Beyond Description: A Multimodal Agent Framework for Insightful Chart Summarization
Yuhang Bai, Yujuan Ding, Shanru Lin, Wenqi Fan
TL;DR
The paper addresses the gap in chart summarization where visual data must yield high-level insights beyond surface-level descriptions. It introduces a training-free plan-and-execute framework, Chart Insight Agent Flow (CIAF), consisting of Planner, Insight Extractor, and Summarizer to surface data- and domain-driven insights from chart images, and pairs it with ChartSummInsights, a real-world chart dataset annotated by experts. The authors propose an evaluation framework focused on insight quality and diversity, demonstrating that CIAF yields deeper, more diverse, and more accurate summaries across various backbone backends and surpasses existing baselines. This work advances data accessibility and domain-aware storytelling by enabling AI systems to produce coherent, insight-rich chart narratives with reduced factual errors.
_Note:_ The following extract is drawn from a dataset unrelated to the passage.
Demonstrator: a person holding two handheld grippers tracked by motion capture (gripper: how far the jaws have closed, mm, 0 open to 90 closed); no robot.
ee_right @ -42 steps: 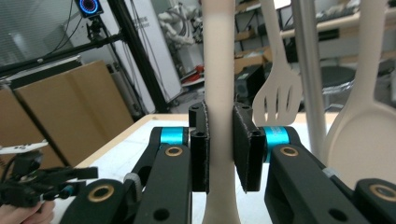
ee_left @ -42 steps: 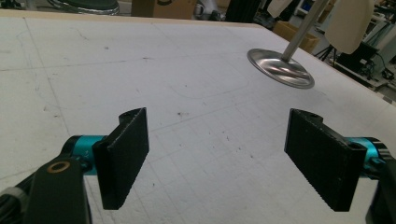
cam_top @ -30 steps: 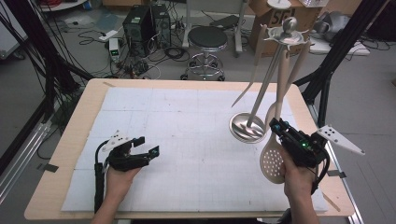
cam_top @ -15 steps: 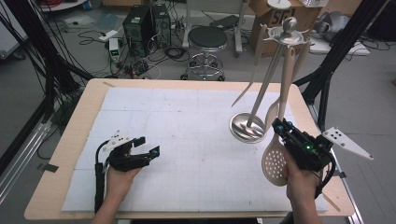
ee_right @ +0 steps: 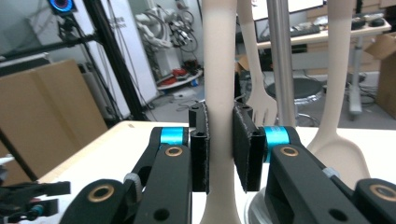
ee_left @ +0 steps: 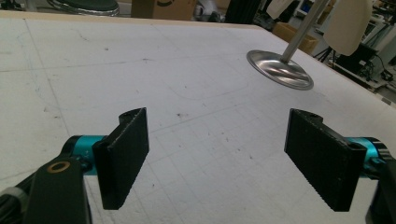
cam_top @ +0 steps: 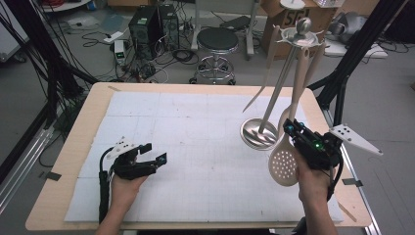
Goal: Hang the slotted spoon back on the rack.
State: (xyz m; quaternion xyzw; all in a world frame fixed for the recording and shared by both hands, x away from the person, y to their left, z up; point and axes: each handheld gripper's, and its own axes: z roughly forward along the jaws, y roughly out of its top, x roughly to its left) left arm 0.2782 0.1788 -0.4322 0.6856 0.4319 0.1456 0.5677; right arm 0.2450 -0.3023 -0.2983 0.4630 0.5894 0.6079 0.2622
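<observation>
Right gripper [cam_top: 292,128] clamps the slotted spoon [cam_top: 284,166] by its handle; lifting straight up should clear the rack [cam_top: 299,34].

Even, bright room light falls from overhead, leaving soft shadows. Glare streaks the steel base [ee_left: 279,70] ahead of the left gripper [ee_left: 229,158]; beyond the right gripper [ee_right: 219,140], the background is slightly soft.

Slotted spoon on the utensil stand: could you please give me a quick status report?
Right tool shut on slotted spoon handle, spoon hanging from stand. Left tool open, idle on table. Other hanging utensils close beside it.
</observation>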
The ChartSummInsights dataset and CIAF pipeline offer a practical, benchmarked approach for future research in multimodal visual reasoning and chart analysis.
Abstract
Chart summarization is crucial for enhancing data accessibility and the efficient consumption of information. However, existing methods, including those with Multimodal Large Language Models (MLLMs), primarily focus on low-level data descriptions and often fail to capture the deeper insights which are the fundamental purpose of data visualization. To address this challenge, we propose Chart Insight Agent Flow, a plan-and-execute multi-agent framework effectively leveraging the perceptual and reasoning capabilities of MLLMs to uncover profound insights directly from chart images. Furthermore, to overcome the lack of suitable benchmarks, we introduce ChartSummInsights, a new dataset featuring a diverse collection of real-world charts paired with high-quality, insightful summaries authored by human data analysis experts. Experimental results demonstrate that our method significantly improves the performance of MLLMs on the chart summarization task, producing summaries with deep and diverse insights.